◆ Extracted data ◆
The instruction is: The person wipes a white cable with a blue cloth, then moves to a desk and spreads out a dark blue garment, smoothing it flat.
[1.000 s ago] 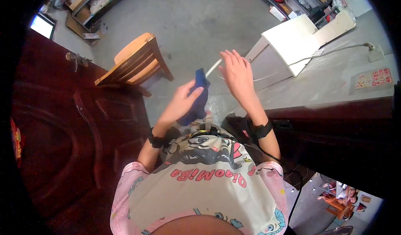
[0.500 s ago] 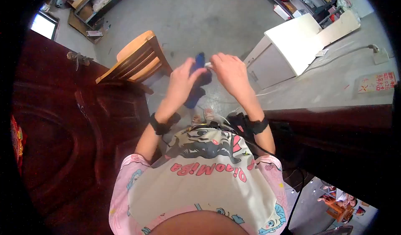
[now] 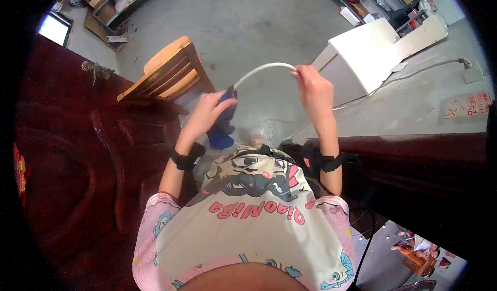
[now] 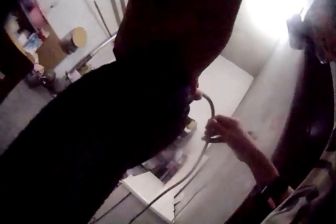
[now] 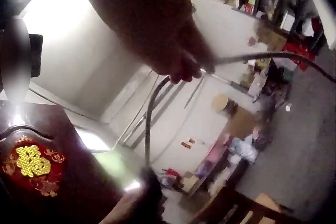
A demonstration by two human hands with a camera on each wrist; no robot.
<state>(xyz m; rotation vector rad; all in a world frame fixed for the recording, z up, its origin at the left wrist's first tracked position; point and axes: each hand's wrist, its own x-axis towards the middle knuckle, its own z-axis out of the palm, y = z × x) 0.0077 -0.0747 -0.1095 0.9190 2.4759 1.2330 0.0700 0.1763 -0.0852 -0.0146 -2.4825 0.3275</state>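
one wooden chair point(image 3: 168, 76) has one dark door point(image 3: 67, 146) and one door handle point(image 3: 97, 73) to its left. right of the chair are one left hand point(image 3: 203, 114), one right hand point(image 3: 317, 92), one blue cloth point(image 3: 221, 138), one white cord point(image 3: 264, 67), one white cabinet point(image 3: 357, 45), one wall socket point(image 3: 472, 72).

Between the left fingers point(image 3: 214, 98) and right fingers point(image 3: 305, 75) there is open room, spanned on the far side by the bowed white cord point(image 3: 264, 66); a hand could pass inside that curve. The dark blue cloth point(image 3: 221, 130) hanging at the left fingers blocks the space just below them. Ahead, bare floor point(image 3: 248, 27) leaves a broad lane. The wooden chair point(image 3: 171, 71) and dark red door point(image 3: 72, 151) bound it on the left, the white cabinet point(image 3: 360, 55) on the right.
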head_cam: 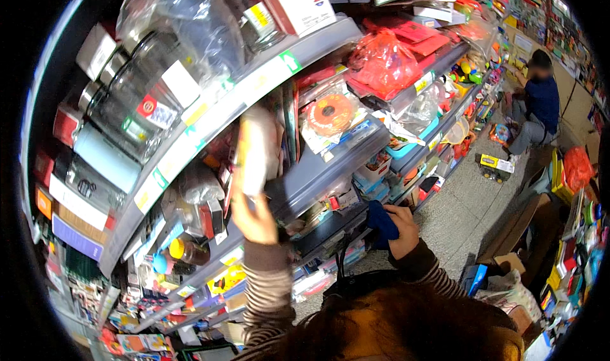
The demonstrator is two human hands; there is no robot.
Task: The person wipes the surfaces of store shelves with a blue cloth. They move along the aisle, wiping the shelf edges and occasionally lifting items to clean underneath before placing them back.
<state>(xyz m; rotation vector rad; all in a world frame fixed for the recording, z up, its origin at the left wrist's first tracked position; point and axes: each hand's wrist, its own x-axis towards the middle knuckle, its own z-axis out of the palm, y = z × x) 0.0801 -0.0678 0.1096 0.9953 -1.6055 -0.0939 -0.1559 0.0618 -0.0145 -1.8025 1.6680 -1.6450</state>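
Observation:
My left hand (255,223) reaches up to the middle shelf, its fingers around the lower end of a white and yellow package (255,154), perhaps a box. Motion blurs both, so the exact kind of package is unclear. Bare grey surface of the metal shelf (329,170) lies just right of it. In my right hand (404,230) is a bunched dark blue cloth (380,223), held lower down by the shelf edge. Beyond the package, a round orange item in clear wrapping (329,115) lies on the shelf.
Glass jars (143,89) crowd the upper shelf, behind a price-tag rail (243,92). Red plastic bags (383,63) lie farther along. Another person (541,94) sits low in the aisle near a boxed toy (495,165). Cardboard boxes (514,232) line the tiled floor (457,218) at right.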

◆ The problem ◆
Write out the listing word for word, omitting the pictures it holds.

◆ Output for this task ◆
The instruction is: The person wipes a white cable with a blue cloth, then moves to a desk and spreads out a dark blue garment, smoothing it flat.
[1.000 s ago] 
[0.500 s ago] 
[now] 
[now] 
[now] 
A demonstration by two human hands with a camera on each wrist; no robot.
<state>(xyz m; rotation vector rad; all in a world frame fixed for the recording, z up, its origin at the left wrist's first tracked position; point and axes: each hand's wrist, its own x-axis towards the middle knuckle, its own z-axis out of the palm, y = z × x) 0.0077 -0.0747 -0.1095 0.9190 2.4759 1.2330 0.0700 0.1763 -0.0852 -0.0146 -2.4825 0.3275</state>
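one wooden chair point(image 3: 168, 76) has one dark door point(image 3: 67, 146) and one door handle point(image 3: 97, 73) to its left. right of the chair are one left hand point(image 3: 203, 114), one right hand point(image 3: 317, 92), one blue cloth point(image 3: 221, 138), one white cord point(image 3: 264, 67), one white cabinet point(image 3: 357, 45), one wall socket point(image 3: 472, 72).

Between the left fingers point(image 3: 214, 98) and right fingers point(image 3: 305, 75) there is open room, spanned on the far side by the bowed white cord point(image 3: 264, 66); a hand could pass inside that curve. The dark blue cloth point(image 3: 221, 130) hanging at the left fingers blocks the space just below them. Ahead, bare floor point(image 3: 248, 27) leaves a broad lane. The wooden chair point(image 3: 171, 71) and dark red door point(image 3: 72, 151) bound it on the left, the white cabinet point(image 3: 360, 55) on the right.
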head_cam: 
The demonstrator is two human hands; there is no robot.
Task: The person wipes the surfaces of store shelves with a blue cloth. They move along the aisle, wiping the shelf edges and occasionally lifting items to clean underneath before placing them back.
<state>(xyz m; rotation vector rad; all in a world frame fixed for the recording, z up, its origin at the left wrist's first tracked position; point and axes: each hand's wrist, its own x-axis towards the middle knuckle, its own z-axis out of the palm, y = z × x) 0.0801 -0.0678 0.1096 0.9953 -1.6055 -0.0939 -0.1559 0.0618 -0.0145 -1.8025 1.6680 -1.6450</state>
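Observation:
My left hand (255,223) reaches up to the middle shelf, its fingers around the lower end of a white and yellow package (255,154), perhaps a box. Motion blurs both, so the exact kind of package is unclear. Bare grey surface of the metal shelf (329,170) lies just right of it. In my right hand (404,230) is a bunched dark blue cloth (380,223), held lower down by the shelf edge. Beyond the package, a round orange item in clear wrapping (329,115) lies on the shelf.
Glass jars (143,89) crowd the upper shelf, behind a price-tag rail (243,92). Red plastic bags (383,63) lie farther along. Another person (541,94) sits low in the aisle near a boxed toy (495,165). Cardboard boxes (514,232) line the tiled floor (457,218) at right.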

That concludes the answer to this exercise.